Notes on KKMN Chapter 7

(The Analysis-of-Variance Table)

7-1 PREVIEW (WHY AN ANOVA TABLE?)
=================================

This use of the ANOVA table for regression goes beyond the
"classical" ANOVA, where we think of the units of observation
classified (or cross-classified) by the levels of one (or more)
factors.

The first thing that researchers in the (usually experimental)
classical situation do is to compute and display the mean Y and
SD(Y) within each "cell" in the 1- or multi-way "grid".  To me,
this grid of means SUMMARIZES the results of he study.  See for
example the rightmost columns of Table 17-7 (page 445) or the 9
cell means in Table 19-6 (Page 524).

From these within-cell means and SDs, one then forms the ANOVA
table (eg. Table 17-8 p445, and Table 19-7 and printout pp 
525-526). The ANOVA tables represent a SECOND LEVEL OF 
SUMMARIZATION, since the variation in the means (eg. 4 means in
Table 17.7) is rolled into a SINGLE number (the Mean Square 83.29).
In the 2-way layout of means in the example from page 524, the 
variation among these 9 means is summarized into 3 mean squares, 
one for the 3 row means, one for the 3 column means, and one for
the "non-additivity" of the row and column "effects".  

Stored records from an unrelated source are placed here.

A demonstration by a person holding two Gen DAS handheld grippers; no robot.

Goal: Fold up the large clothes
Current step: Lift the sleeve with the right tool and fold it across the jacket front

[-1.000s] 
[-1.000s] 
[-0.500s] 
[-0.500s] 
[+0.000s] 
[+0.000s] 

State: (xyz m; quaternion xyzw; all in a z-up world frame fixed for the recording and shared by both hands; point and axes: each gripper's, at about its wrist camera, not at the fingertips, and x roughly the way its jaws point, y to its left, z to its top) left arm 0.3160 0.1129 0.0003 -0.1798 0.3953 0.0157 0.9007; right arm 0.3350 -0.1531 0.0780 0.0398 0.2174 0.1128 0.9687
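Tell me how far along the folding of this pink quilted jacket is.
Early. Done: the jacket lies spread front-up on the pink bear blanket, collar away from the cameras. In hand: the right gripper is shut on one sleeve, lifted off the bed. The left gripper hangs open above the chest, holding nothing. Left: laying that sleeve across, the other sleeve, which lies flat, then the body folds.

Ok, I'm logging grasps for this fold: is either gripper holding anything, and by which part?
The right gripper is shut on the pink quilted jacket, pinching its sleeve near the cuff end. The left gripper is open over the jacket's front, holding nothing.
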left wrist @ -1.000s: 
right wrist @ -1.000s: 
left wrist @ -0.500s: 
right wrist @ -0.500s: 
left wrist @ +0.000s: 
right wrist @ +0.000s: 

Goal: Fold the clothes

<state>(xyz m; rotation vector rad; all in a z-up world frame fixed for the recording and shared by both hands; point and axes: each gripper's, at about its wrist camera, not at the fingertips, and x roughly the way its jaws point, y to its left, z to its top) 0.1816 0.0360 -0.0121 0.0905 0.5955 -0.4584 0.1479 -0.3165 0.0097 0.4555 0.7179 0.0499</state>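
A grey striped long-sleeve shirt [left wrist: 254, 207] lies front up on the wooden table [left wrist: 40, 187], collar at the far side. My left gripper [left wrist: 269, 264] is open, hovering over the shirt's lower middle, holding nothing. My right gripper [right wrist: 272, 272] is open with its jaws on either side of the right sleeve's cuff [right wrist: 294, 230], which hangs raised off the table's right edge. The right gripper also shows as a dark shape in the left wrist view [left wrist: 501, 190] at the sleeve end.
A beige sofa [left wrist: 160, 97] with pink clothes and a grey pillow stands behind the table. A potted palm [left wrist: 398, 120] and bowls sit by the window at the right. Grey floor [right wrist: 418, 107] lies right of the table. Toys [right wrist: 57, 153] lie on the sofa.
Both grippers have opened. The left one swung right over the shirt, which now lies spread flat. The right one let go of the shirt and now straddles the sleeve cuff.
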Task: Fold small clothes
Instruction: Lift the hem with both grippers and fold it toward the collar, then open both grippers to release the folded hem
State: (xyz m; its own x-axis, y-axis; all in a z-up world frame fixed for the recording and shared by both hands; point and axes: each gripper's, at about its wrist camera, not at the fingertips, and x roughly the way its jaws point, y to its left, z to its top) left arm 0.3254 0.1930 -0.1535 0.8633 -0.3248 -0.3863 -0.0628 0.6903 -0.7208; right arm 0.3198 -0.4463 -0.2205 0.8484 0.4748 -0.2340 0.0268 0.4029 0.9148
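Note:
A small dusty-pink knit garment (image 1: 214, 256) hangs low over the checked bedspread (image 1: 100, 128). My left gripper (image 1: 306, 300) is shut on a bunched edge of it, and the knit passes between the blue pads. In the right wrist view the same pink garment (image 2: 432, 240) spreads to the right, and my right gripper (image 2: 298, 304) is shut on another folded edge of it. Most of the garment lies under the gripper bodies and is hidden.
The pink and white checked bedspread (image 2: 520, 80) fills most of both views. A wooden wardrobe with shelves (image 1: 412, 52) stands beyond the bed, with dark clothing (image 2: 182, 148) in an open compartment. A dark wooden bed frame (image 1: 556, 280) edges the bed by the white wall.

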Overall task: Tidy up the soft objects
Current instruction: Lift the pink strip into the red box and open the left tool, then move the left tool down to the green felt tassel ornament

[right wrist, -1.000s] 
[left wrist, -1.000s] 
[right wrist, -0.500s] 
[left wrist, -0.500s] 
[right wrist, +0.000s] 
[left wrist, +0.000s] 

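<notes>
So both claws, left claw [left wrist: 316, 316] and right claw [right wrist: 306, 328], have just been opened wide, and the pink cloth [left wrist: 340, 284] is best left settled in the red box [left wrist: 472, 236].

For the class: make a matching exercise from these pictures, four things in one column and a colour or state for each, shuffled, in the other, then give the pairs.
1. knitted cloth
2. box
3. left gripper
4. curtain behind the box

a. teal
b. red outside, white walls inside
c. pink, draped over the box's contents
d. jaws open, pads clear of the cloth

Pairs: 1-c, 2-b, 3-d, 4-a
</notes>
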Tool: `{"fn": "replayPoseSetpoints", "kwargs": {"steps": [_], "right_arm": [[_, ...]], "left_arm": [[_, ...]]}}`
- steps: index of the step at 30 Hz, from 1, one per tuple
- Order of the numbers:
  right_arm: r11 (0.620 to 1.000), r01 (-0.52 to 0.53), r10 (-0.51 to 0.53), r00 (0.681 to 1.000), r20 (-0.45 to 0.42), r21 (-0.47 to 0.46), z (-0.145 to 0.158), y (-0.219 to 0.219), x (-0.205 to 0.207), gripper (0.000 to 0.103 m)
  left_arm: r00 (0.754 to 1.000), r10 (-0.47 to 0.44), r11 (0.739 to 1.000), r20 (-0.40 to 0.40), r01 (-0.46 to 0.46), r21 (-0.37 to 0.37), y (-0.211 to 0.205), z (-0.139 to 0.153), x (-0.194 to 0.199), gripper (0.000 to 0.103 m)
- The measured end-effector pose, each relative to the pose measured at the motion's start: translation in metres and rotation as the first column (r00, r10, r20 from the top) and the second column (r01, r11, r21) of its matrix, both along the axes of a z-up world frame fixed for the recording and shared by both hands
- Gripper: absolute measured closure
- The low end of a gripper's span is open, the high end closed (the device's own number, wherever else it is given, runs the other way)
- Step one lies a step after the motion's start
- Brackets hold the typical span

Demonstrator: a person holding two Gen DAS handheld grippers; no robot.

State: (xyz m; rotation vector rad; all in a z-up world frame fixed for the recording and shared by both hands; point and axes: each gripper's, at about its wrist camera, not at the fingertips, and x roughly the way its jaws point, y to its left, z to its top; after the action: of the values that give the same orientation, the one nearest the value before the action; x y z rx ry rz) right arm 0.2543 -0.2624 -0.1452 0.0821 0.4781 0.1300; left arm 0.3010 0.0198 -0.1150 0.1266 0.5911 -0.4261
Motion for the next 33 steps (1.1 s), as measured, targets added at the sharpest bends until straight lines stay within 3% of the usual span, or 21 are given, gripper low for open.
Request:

If a factor has more than 2 levels, it is impossible to recreate
the differences in the corresponding means if all one is given is
the Mean Square for the factor.  Strictly speaking , even if
the factor has just two levels, one cannot recreate the two means
from the mean square.  One can tell how much larger some one of the
means is than the other, but one cannot tell which of the 2 means
is the larger one!

One can think of regression as Y means indexed by one (or more)
QUANTITATIVE X variables [the X's in classical ANOVA are
categorical].  For the reasons just discussed, I prefer, whenever
possible, to think of and measure the differences in means as
slopes, rather than by squares.  When we are in a single
quantitative X situation, one doesn't gain anything by working
with the mean square for the model.  KKMN explain, in the middle
of page 106, that the (two-sided) t-test based on the slope, and
the F test based on the mean square, give exactly the same
result.  The t is actually more informative, since the SIGN of
the slope is lost in the mean square.

Likewise, when we are in a situation where we have already used 1
or more X's in a model, and we now want to assess the effect of
adding an additional quantitative X, we don't gain anything by
going the "square" route.

So, from a statistical TESTING viewpoint, the situation where one
MUST work with squares (the ANOVA table) is when one wishes to
test if 2 or more new X's TOGETHER add significantly to whatever
model we already have [this model we already have might have
served other X's, or it might be the "null" model with no X's at
all].

Our focus may not testing, but trying to quantify HOW MUCH of a
contribution a variable makes.  In such situations, we may not be
comfortable with simply using the (net) slope associated with
this new variable, especially if we are not very familiar with
the scale on which the Y and/or the X in question is measured. 
In such situations, one can take a scale-independent route, using
partial, and multiple partial correlations (cf Chapter 10). 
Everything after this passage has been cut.